Unire i comuni non basta per salvaguardare i servizi dal patto di stabilità

L’ inchiesta pubblicata dal Corriere del Veneto sulle “aggregazioni fermate da lobby e burocrazie” merita un’ ulteriore puntata. Quella del Camposampierese. Nell’ Alta Padovana 11 Comuni, realizzano una integrazione dei servizi comunali, vincendo gelosie identitarie, resistenze localistiche inerzie corporative. Si tratta di un gioiello. Un’ eccellenza nazionale. E che cosa succede? I Sindaci hanno scritto al Prefetto di Padova per denunciare un vero e proprio sopruso, drastici tagli: spending review, IMU, oneri di urbanizzazione, risorse da sanzioni stradali.

E’ una vicenda incredibile. Rappresenta il segnale inequivocabile che la strada scelta per risalire la china del debito pubblico è completamente sbagliata: distrugge le pratiche virtuose e penalizza poco o niente i veri spreconi!

Nata da un’ Unione di quattro, poi otto amministrazioni, affiancata da una società pubblica di servizi, la Federazione comprende undici Comuni: Borgoricco, Campodarsego, Camposampiero, Loreggia, Massanzago, Piombino Dese, San Giorgio delle Pertiche, Santa Giustina in Colle, Trebaseleghe, Villa del Conte, Villanova. Ogni passaggio mostra una particolare sensibilità democratica, decisiva in una costruzione tutta e solo dal basso.

Sono stati unificati i servizi ai cittadini, in virtù di una figura (rarissima) di eccellente manager pubblico, il dg Luciano Gallo, di un’ accurata strategia basata sull’ assunzione di personale giovane e competente, formazione continua, tecnologie informatiche e di un rigorosissimo controllo di gestione e monitoraggio delle prestazioni. Ultimo nato è lo sportello unico per le imprese che ha velocizzato e sburocratizzato in modo impareggiabile le procedure.

I Sindaci hanno avviato strumenti di progettazione comune per il territorio (PATI) e per lo sviluppo (IPA) costituendo un’ eccellenza anche nella capacità di progettazione e attrazione di finanziamenti fin da Bruxelles.

Ma sono i numeri che danno un quadro incontestabile dei benefici di questo modello federativo. Sono state realizzate ingenti riduzioni di spesa, qualificando i servizi, attraverso economie di scala ed efficienza dei processi organizzativi. Allo stato attuale la spesa pro capite è del 38% in meno rispetto alla media dei Comuni veneti, che sono già tra i più virtuosi a livello nazionale. Molto bassa la spesa per il personale: si fa meglio con meno, vuol dire che la qualità del personale e l’ efficienza della sua organizzazione sono superiori.

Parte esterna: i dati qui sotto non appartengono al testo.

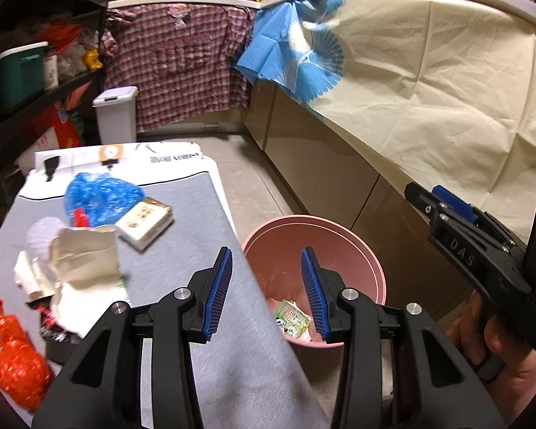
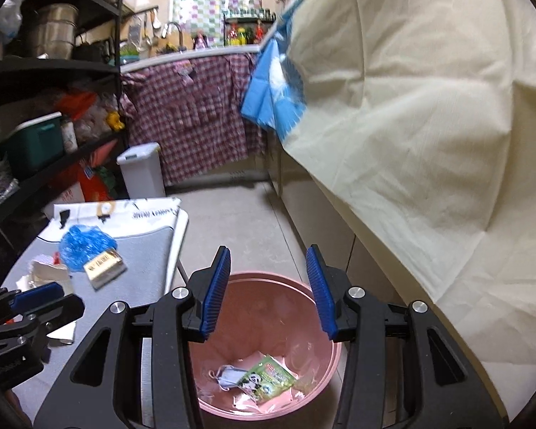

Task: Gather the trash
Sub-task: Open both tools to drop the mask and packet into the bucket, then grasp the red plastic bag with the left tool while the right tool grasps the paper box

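Note:
A pink trash bin stands on the floor beside a low grey table. In it lie a green panda wrapper and a face mask. On the table lie a blue plastic bag, a small box, crumpled paper, a red net bag and a dark wrapper. My left gripper is open and empty over the table's edge and the bin. My right gripper is open and empty above the bin.
A cream cloth hangs over the counter on the right. A white lidded bin stands by a checked cloth. Dark shelves line the left. Tiled floor lies beyond.

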Demonstrator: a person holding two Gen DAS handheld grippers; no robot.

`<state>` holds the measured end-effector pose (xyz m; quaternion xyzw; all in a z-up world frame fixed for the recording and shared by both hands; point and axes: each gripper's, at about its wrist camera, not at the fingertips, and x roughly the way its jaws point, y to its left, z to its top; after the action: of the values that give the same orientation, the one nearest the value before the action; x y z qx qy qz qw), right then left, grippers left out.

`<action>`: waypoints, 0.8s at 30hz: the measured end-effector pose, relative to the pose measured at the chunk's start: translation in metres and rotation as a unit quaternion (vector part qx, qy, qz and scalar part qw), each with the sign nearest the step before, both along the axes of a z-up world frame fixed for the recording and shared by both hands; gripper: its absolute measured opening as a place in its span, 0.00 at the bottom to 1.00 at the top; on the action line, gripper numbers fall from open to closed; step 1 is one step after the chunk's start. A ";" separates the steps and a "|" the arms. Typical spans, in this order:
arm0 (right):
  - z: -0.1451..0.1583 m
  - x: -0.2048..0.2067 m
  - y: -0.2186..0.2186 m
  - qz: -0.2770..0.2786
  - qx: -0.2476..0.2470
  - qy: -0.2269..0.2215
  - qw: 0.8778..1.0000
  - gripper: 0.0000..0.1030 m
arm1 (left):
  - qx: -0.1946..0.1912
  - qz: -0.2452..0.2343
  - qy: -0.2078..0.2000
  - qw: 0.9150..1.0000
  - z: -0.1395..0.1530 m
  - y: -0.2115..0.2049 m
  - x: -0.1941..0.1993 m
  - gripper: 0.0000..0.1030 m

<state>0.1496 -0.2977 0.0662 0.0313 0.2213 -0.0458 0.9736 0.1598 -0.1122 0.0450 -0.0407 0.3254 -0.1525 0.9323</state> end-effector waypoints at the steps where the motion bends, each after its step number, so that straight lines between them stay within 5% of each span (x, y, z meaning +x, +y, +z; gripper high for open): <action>1: 0.002 -0.002 0.002 0.004 0.001 -0.001 1.000 0.42 | 0.000 0.002 -0.001 1.000 0.001 0.004 -0.005 0.38; 14: 0.014 -0.029 0.049 0.082 0.015 -0.005 0.997 0.35 | 0.018 0.073 -0.030 0.997 0.017 0.087 -0.070 0.38; 24: 0.003 -0.030 0.103 0.149 0.038 0.014 0.988 0.24 | 0.034 0.170 -0.029 0.984 0.003 0.161 -0.107 0.38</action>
<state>0.1196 -0.1944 0.0688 0.0342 0.2386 0.1080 0.9645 0.0526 0.0491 0.0480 -0.0591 0.2914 0.0188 0.9546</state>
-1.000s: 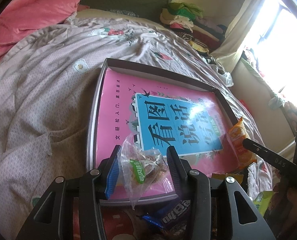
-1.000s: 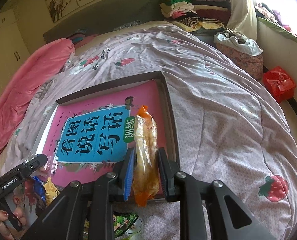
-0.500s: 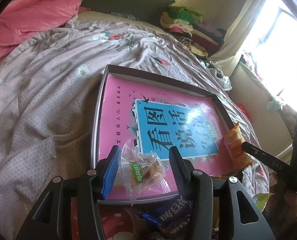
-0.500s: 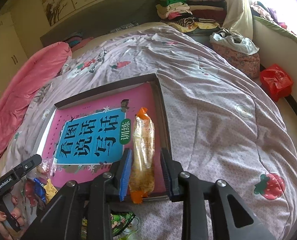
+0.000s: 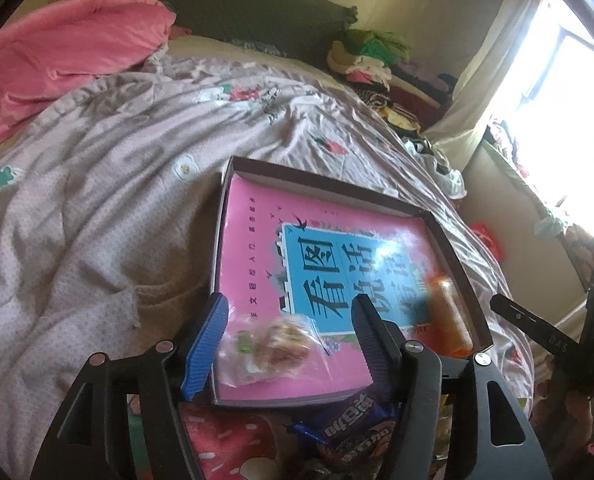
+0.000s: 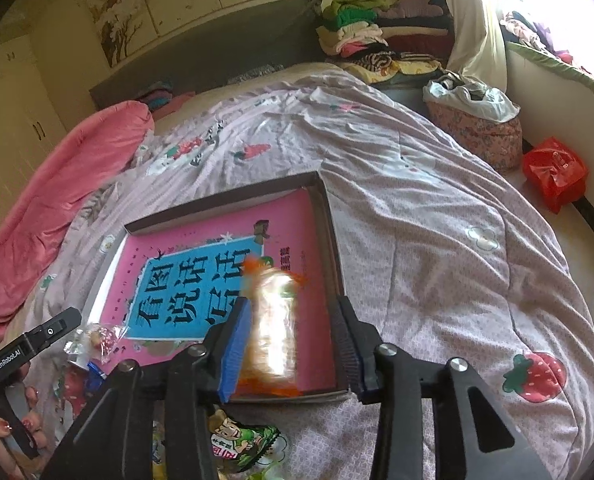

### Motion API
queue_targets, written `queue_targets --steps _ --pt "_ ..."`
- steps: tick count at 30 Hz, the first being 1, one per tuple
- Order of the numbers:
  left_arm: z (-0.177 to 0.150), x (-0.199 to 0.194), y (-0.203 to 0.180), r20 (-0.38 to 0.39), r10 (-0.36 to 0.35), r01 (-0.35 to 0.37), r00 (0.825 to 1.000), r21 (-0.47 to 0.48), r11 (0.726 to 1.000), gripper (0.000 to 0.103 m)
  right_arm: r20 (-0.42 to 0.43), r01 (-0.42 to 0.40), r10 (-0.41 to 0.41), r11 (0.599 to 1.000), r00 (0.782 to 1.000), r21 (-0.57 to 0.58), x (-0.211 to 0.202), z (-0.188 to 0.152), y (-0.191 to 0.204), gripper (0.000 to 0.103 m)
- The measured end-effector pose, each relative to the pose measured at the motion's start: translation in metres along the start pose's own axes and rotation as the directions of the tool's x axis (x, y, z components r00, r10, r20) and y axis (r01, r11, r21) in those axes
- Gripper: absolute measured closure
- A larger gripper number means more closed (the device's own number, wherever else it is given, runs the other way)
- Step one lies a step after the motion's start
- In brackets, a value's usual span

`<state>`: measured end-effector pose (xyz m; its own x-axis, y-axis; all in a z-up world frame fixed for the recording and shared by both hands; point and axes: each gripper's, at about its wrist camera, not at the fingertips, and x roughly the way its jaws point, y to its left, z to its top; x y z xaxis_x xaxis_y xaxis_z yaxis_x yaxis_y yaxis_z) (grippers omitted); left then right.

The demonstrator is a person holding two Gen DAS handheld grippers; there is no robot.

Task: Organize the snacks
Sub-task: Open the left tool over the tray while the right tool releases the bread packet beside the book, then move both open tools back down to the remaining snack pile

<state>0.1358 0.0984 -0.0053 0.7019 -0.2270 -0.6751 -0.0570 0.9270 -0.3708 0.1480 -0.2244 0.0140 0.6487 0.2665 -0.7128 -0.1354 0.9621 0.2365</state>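
A shallow dark box (image 5: 329, 182) (image 6: 217, 200) lies on the bed with a pink and blue book (image 5: 257, 248) (image 6: 201, 280) inside it. My left gripper (image 5: 291, 336) hovers over the box's near left corner. Its jaws are opening, and a clear bag of snacks (image 5: 265, 344), blurred, lies loose between them on the book. My right gripper (image 6: 293, 344) is over the near right corner with its jaws opening too. A blurred orange packet (image 6: 273, 332) (image 5: 447, 316) sits between them beside the blue pad (image 6: 237, 348), clear of the other pad.
Loose snacks lie on the lilac quilt (image 6: 437, 240) before the box: a blue packet (image 5: 349, 428) and a green packet (image 6: 245, 440). A pink duvet (image 5: 65, 56) is at the far left. Folded clothes (image 6: 353, 32) and a red bag (image 6: 557, 172) sit at the right.
Both pairs of jaws have widened. The clear bag and the orange packet have come free of the pads and dropped toward the book. The left gripper has risen slightly.
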Motion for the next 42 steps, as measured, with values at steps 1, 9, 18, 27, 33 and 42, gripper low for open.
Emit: queue_targets --steps 1,9,18,27,33,42 --pt "0.001 -0.001 0.000 0.002 0.001 -0.001 1.000 -0.001 1.000 0.037 0.003 0.000 0.000 1.000 1.000 -0.001 -0.001 0.000 0.000 0.060" --pt "0.004 -0.013 0.003 0.019 -0.002 0.002 1.000 -0.008 1.000 0.033 0.027 -0.011 0.011 1.000 1.000 -0.004 -0.010 0.001 0.004 0.057" --pt "0.003 -0.030 0.003 0.045 -0.003 0.003 0.999 -0.006 1.000 0.026 0.066 -0.032 0.034 0.999 0.997 -0.028 -0.027 0.001 0.012 0.047" --pt "-0.001 -0.042 -0.002 0.059 -0.010 0.010 0.998 0.001 1.000 0.025 0.078 -0.040 0.042 0.999 0.996 -0.036 -0.037 -0.001 0.013 0.043" --pt "-0.004 -0.047 -0.005 0.059 -0.006 0.005 0.998 0.012 1.000 0.025 0.085 -0.041 0.045 0.998 0.995 -0.041 -0.046 -0.004 0.013 0.043" --pt "-0.010 -0.055 -0.011 0.057 -0.006 0.004 0.998 0.029 1.000 0.025 0.082 -0.040 0.043 0.998 0.996 -0.043 -0.057 -0.011 0.013 0.039"
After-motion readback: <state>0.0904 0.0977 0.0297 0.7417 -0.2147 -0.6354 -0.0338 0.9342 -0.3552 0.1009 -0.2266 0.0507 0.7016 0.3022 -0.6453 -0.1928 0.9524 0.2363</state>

Ebbene, e qui siamo al punto più eclatante di questa bella storia. Come impiegare risparmi di spesa del 40%? Per ridurre la pressione fiscale: per abitante 203 euro nel Camposampierese, 345 in Italia! Di nuovo il 40% in meno. E sono vent’ anni che ogni governo nazionale dice di voler abbassare la spesa pubblica e la pressione fiscale finendo per aumentarle tutte e due.

Insomma la storia di un’ eccellenza, con un po’ di orgoglio nell’aver saputo fare da sé. Federandosi. Non solo in economia ma anche nel pubblico, assieme a tantissimi Sindaci veneti che hanno conseguito risparmi facendo da soli.

Ma che cosa succede, perché l’appello al Prefetto? Questi Sindaci si sono tagliati le proprie indennità, cercando di non ridurre i servizi. Ma ogni decisione a Roma non solo ignora tutto quello che è stato fatto, ma lo colpisce al cuore; sottrae più risorse proprio a chi ha più ridotto le sue entrate e le sue uscite. E’ una vergogna nazionale. Questo scandalo ha, purtroppo, un padre, il Patto di Stabilità revisionato nel 2007. I tagli si parametrano sulla spesa data: non guardano a risparmi, autonomia fiscale, efficienza, qualità dei servizi. Motivando un provvedimento così disastroso, davanti a un’assemblea ANCI furiosa, il Ministro al tempo, Padoa Schioppa, ebbe l’ imprudenza di affermare che “ovviamente” era da raccordare al federalismo fiscale di imminente introduzione (TPS: Due anni di governo dell’ economia, Il Mulino). Peccato che, sei anni dopo, il Patto è stato inasprito dalle spending review, il federalismo fiscale non è ancora stato introdotto, anzi, come mostrano i Sindaci, lo Stato preleva una quota di IMU non sulla base del gettito reale ma di quello virtuale da lui stesso determinato! Siamo al contrario del federalismo.

Una brutta storia. Bruttissima. Si bastona chi fa spendere meno allo Stato e che fa pagare meno i servizi ai cittadini. Qual è il senso politico di una scelta del genere?